Up front, know that I do not believe the Trinity is a problem to be solved or defended. Rather, I believe that the Trinity is God who should be experienced. This might be a disappointment for some people, but there are plenty of books and Web sites dedicated to solving or defending the Trinity. Perhaps in living our lives in relationship to and as a reflection of the Triune God, that experience will reaffirm the Scriptural data and demonstrate to the world that living in the image of the Triune God is significantly different from living in the image of a non-Trinitarian god or no god at all.

Two of the keys to wisdom is knowing where to start and what questions to ask. Perhaps, we need to rethink where our thinking on the Trinity begins and what questions we should ask. The starting place might be acceptance of the doctrine revealed in Scripture and affirmed by the early church in both the East and West and reaffirmed by so many subsequent denominations, other groups, and individual believers throughout the centuries. And perhaps the question should not be "How God is Trinity?" but "Why is God Trinity?" or at least "Why has God revealed Himself as Trinity?" Is there significance to the revelation of God as Trinity other than it being interesting information about the God who made us?

One of the first areas that I want to explore is the significance of the Trinity. My preliminary thoughts on the matter have led me to this belief - The future of the church, if it is to be the church of the Triune God, hinges on how Trinitarian the church is and will be. The church in some form or another will always exist, but the church that fully embraces what it means to be citizens in the kingdom of the Triune God will be Trinitarian.

The significance of this is not simply another version of the self-fulfillment that plagues so much of modern Christianity.

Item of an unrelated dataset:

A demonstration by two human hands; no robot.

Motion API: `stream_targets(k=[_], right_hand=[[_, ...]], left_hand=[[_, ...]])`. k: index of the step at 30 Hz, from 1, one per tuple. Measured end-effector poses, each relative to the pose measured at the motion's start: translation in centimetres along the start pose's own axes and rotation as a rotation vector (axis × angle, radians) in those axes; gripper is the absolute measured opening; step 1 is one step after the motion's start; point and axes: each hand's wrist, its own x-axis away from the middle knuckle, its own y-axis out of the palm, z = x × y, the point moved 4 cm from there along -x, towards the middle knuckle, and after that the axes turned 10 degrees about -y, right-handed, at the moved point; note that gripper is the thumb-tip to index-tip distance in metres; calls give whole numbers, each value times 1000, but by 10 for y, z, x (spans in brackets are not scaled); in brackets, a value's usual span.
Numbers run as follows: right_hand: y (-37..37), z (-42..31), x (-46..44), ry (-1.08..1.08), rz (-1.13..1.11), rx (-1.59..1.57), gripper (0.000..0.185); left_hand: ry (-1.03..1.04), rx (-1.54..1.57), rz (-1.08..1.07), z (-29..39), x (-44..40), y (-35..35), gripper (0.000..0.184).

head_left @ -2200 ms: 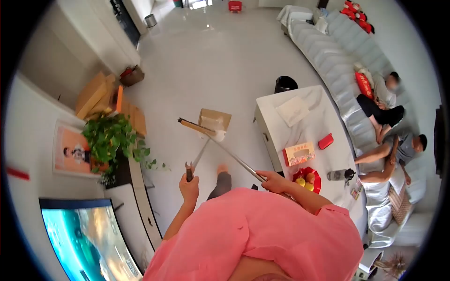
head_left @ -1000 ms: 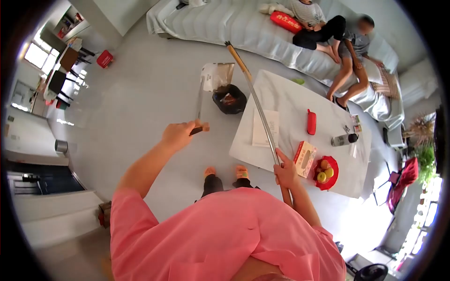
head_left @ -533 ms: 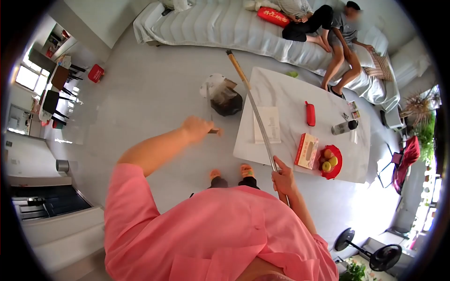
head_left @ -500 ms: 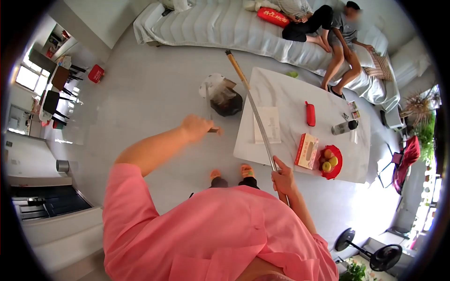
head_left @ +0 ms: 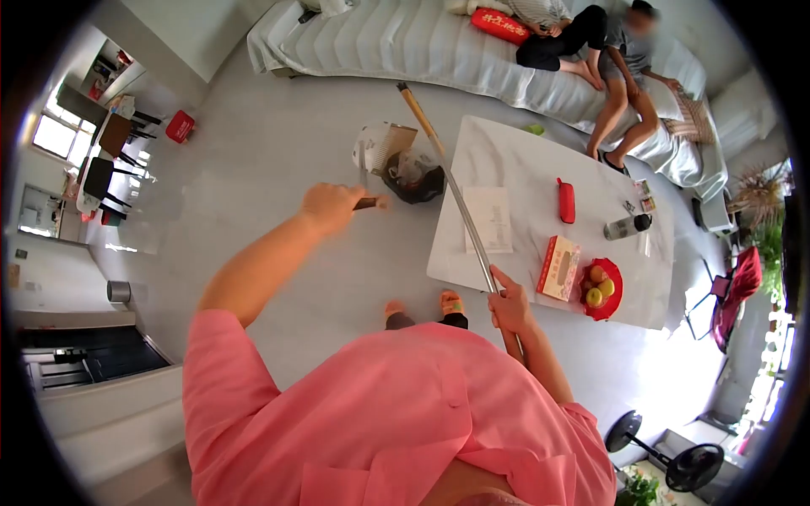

For too many people, Christianity is an individualistic search for meaning or purpose. If we are to be Trinitarian, we do fulfill God's purpose for our lives, but our purpose is beyond ourselves and cannot be accomplished by ourselves. When we, the worshippers and lovers of the Triune God, live in this world in a Trinitarian way, God reveals Himself through us, not through each individual, but through our relationships with each other. And while the revelation of God is in and of itself important, the God who is love has yet another purpose. His revelation through our Trinitarian communities of faith is so that the world may know and that the world might have opportunity to reconcile to God through faith in Jesus Christ.

So much relies then on the church of Jesus Christ being Trinitarian. Our ministries must be Trinitarian. Our worship must be Trinitarian. Our relationships. Our evangelism and preaching. Our lives. Our vision. Our love. So that the world may know.

Tuesday, October 23, 2012

And so it begins

This blog is about all things Trinitarian. Let me state up front that I do not think that I am an expert - in fact, I have yet to find an expert on the Trinity. I have devoted much of the past few years to studying and thinking about the Trinity - but not nearly enough. In fact, the purpose of this blog is primarily to help me think out loud and to keep me accountable to keep thinking and writing. If anyone wants to help me in this process and read and react to what I write, he or she is quite welcome. But if my readers are purely a figment of my imagination, that's okay too because these imaginary readers will contact me in an imaginary way and ask why I am not writing more. (Random thought: if a blog falls in the forest and no one is there to read it, does it make a sound?)

If you are a reader, real or imagined, my purpose is to encourage people to begin to think more on the Trinity and in a Trinitarian way. This blog is a small step in that direction. I do not want this to be overly technical and will try to keep it that way. So whether you are well versed in Trinitarian thought or are not even sure what Trinity or Trinitarian means, you are welcome here.